Sunlight glints off a water feature and in the wake of it, the current CAP streams by. A pair of Vipers and a Raptor.

Within the Obs Deck itself, there lingers none. Well, almost none. Outside of an official meal time, Dreyer has scraped together what he could and retreated to a better, less industrial view. The man is posted up on a sofa in the lowest tier, slouching in fatigues. At least they're clean, now. He's got a chair dragged up to serve as a temporary table. There's a sandwich, bag of chips, and a thermos (surely filled with coffee). These things, however, are being ignored in lieu of a radio that's been almost wholly dismantled before him. He has the manual spread across his lap and he's holding to a part. Elbows pressed into thighs, one hand propping up his chin, and the other holding the part just before his face… which bares an expression of bafflement.

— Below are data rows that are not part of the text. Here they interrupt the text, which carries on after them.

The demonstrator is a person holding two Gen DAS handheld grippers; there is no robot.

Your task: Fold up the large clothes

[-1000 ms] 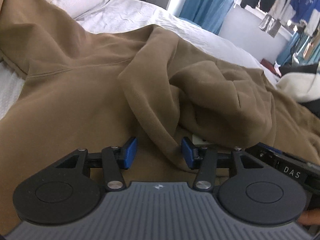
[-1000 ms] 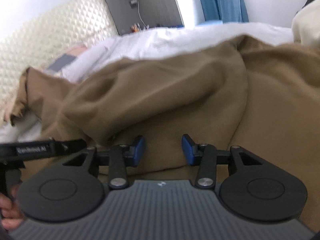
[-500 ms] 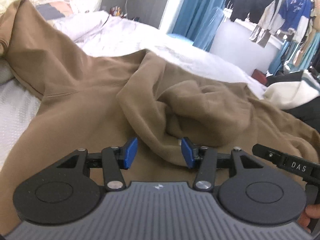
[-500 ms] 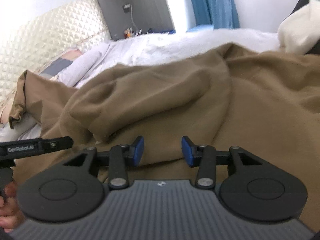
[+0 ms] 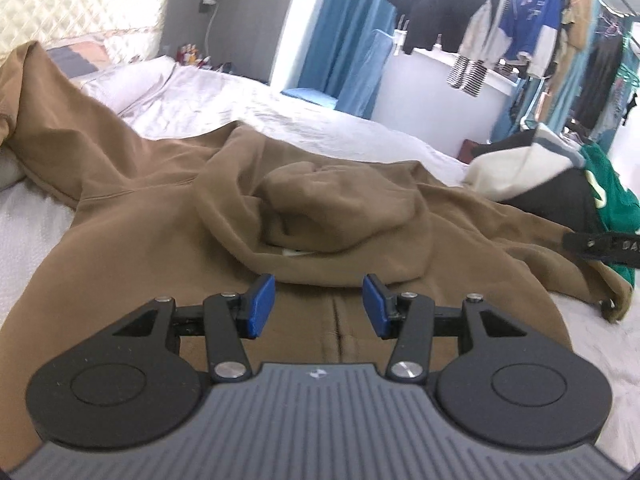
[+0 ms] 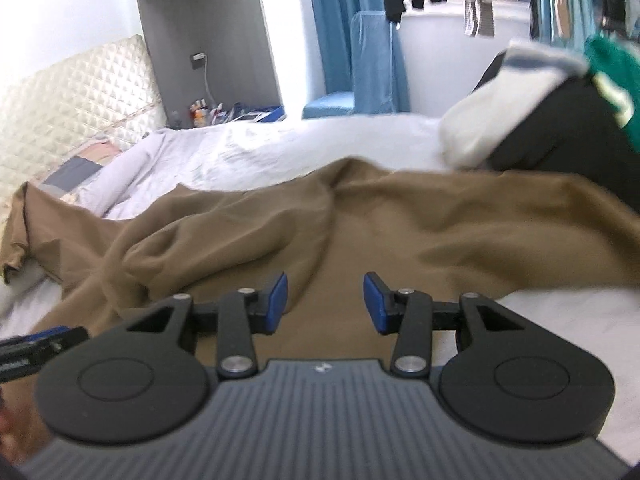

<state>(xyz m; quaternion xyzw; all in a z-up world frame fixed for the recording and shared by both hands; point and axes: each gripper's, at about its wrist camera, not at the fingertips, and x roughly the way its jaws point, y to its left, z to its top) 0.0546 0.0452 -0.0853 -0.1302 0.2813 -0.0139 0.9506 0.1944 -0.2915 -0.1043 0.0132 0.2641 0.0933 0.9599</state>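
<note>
- The bed, under a white sheet, fills both views.
- The brown hoodie lies spread and rumpled across the bed, its hood bunched in the middle of the garment.
- A pile of clothes, cream, black and green, sits on the bed just beyond the hoodie's far edge.
- The left gripper hangs above the hoodie, jaws parted, grasping nothing.
- The right gripper hangs above the hoodie too, jaws parted and empty.
</note>
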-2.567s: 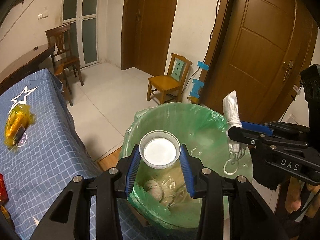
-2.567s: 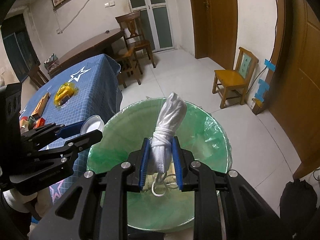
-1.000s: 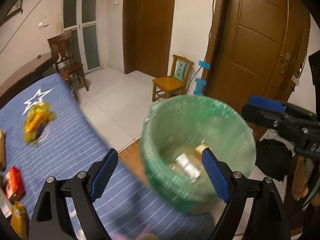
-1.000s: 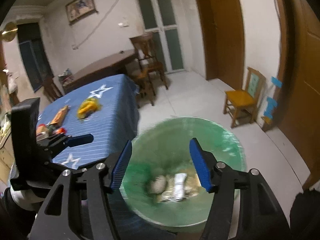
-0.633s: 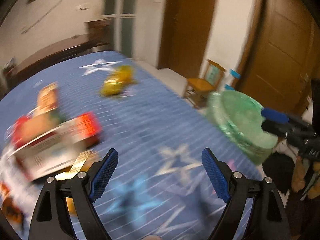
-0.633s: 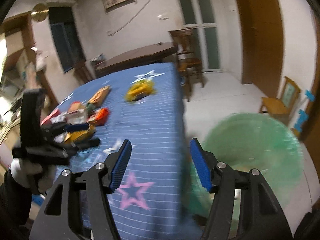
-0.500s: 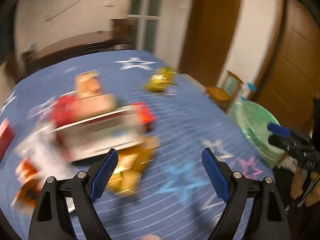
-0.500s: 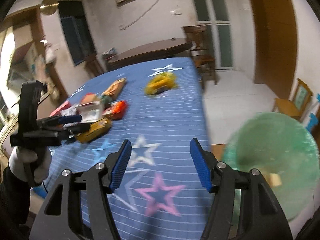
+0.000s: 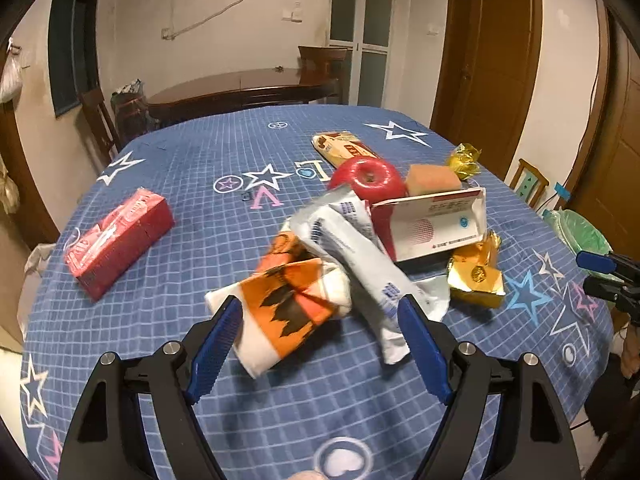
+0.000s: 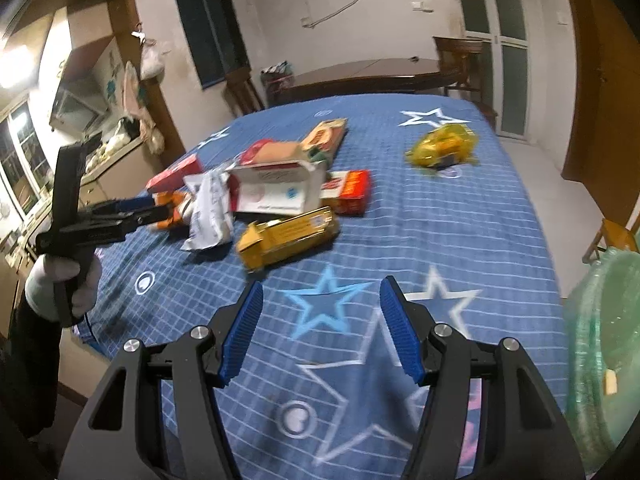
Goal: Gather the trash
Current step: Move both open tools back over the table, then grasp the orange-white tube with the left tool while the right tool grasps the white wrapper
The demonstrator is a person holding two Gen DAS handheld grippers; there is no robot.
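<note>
My left gripper (image 9: 318,344) is open and empty, just in front of a crushed orange and white paper cup (image 9: 290,306) and a white plastic wrapper (image 9: 360,258) on the blue star tablecloth (image 9: 200,200). Behind them lie an open white and red box (image 9: 434,226), a gold box (image 9: 476,278), a red apple (image 9: 366,180), a sponge (image 9: 432,178) and a red carton (image 9: 116,240). My right gripper (image 10: 320,330) is open and empty above the cloth, nearer than the gold box (image 10: 290,238). The green-lined bin (image 10: 604,340) stands at the table's right end.
A yellow wrapper (image 10: 444,146) lies far right on the cloth, a snack packet (image 9: 344,148) at the back. A dark wooden table (image 9: 244,88) and chairs stand behind. A small chair (image 9: 530,182) and brown doors are at the right. The left gripper shows in the right wrist view (image 10: 132,216).
Both grippers let go of their trash over the bin, opened, and swung left from the bin to the pile on the table.
</note>
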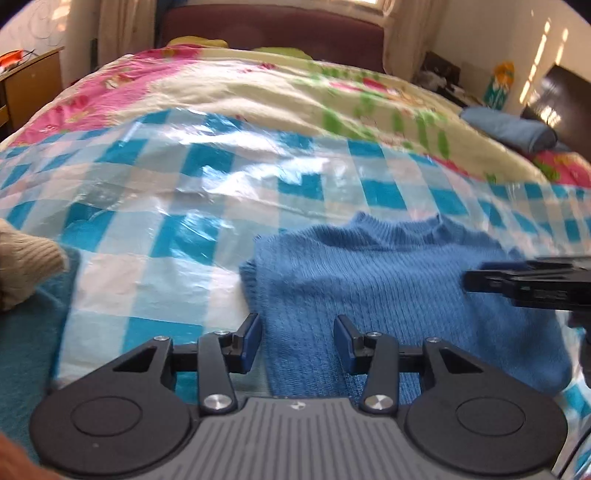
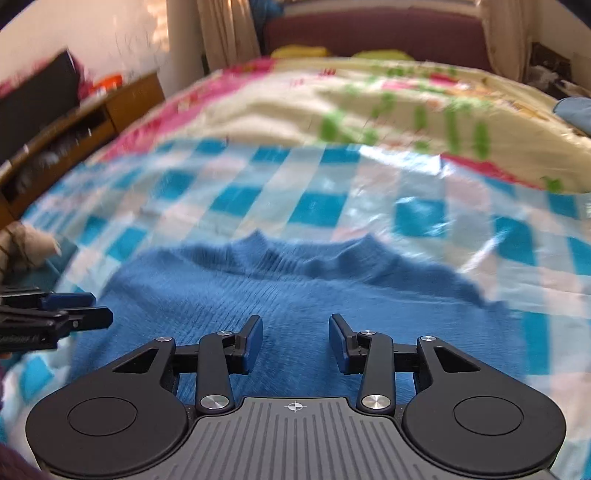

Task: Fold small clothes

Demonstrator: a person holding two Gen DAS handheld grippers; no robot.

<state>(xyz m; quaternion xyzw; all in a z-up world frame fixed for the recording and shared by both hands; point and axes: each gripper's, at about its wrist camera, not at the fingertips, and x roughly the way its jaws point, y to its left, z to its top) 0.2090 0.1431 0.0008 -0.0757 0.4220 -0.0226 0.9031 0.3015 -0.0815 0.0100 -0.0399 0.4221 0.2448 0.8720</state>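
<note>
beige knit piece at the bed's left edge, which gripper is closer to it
Left. The left gripper hangs over the blue sweater's left edge, on the beige knit piece's side. The right gripper sits over the sweater's middle, farther off.

Black left claw (image 1: 297, 341), blue pads (image 1: 253, 341), silver screws.

A bed (image 1: 258, 92) with a dark red headboard (image 1: 273, 29) fills the room, covered by a cream quilt (image 1: 236, 92) printed in pink and green. Across the quilt's near half lies a shiny blue-and-white checked plastic sheet (image 1: 221, 177). A blue knitted sweater (image 1: 388, 280) lies flat on the sheet, neckline toward the headboard. At the sheet's left edge sit a teal cloth (image 1: 29, 332) and a beige knit piece (image 1: 26, 258) on top of it. A folded blue garment (image 1: 513, 129) rests on the bed's right side.
</note>
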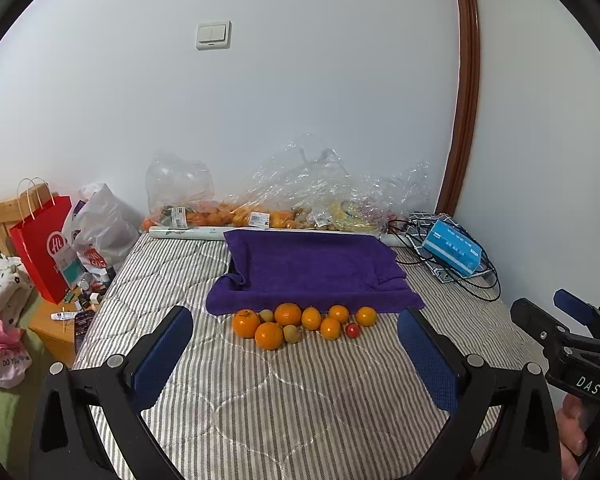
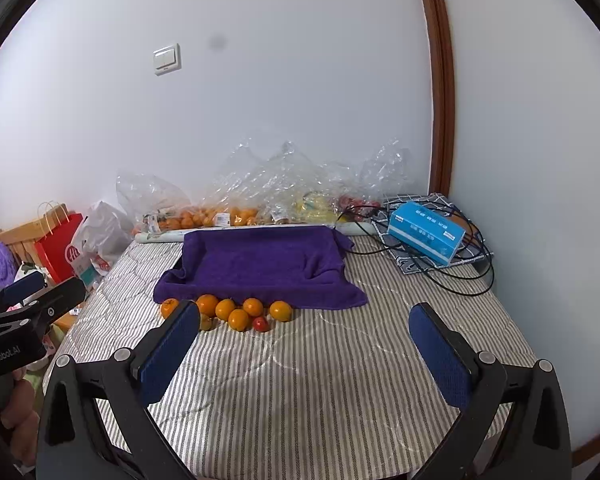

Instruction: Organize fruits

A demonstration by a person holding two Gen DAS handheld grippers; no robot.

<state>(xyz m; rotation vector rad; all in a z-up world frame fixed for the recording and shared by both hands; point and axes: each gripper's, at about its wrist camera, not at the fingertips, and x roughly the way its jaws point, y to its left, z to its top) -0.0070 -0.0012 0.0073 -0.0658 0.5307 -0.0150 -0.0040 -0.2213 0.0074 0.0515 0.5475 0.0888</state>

Most people. Most people who are used to shipboard time. For Perry, this is still dinner time on Aerilon. Assuming there was anything to eat. With everyone else sacked out, she's wandering the halls in an effort to learn the ship when it isn't packed. She's wearing a fitted 'MARINES' ladies T with a simple vertical cut at the center on her neck to give some breathing room. Her black mesh shorts are the kind to be worn for PT. Her hair is pulled through a ponytail on a plain black ballcap. She looks pretty good despite little effort being put into it. 'Effortless' is probably a skill that takes effort to pull off successfully. Where she comes from is anyone's guess but she walks up to the couch and flops down into it, sinking back in a slouch and kicking her legs out. SIIIIIIIGH in pleasure. "I haven't sat on a couch that wasn't moldy or destroyed somehow in about nine months. This place is going to spoil me rotten." He looks over to him sharply. "Rotten, I tell you. I should feel guilty, but I do not!" Hmph! She then looks back to the window. "So is this just like a really big telly or something? Where's the camera? Top of the shop?"

The sudden shift of the cushions causes Dreyer to almost drop the piece he's holding. Almost. Instead it slips and his hand claps around it firmly as he sits up. The other hand falls from his cheek to dangle between his knees. The man looks over to Perry and there's a brief tightening of his jaw. He has the effortless that younger men can manage. Especially ones in a career that keeps them fit. There's also that symmetry. Biology in mammals dictates that symmetry and physical strength are markers for good genetics. For someone like Anton, it just makes that smirk all the more… well, depends on the person. To some, it may be charming. To others, it may be the most annoying thing.

But he's not smirking now. There's just a look of weariness on the man's features. The look of someone also adapting to a new schedule, but perhaps in a different direction than Perry. "Fresh food from Piraeus, too." On the 'spoiled rotten' front. He's heard enough folks kvetch to know what a blessing that is. "Don't worry. Soon enough we'll have you complaining about the lack of new magazines, movies, and professional Pyramid." Then there's a glimmer of that smirk. Just a flash of teeth and brightening of blue eyes. "That-" he gestures to the window with the radio bit. "and I hope you aren't frakking with me - is Piraeus herself. No camera. No telly. Just enough glass to keep the horrors of space away."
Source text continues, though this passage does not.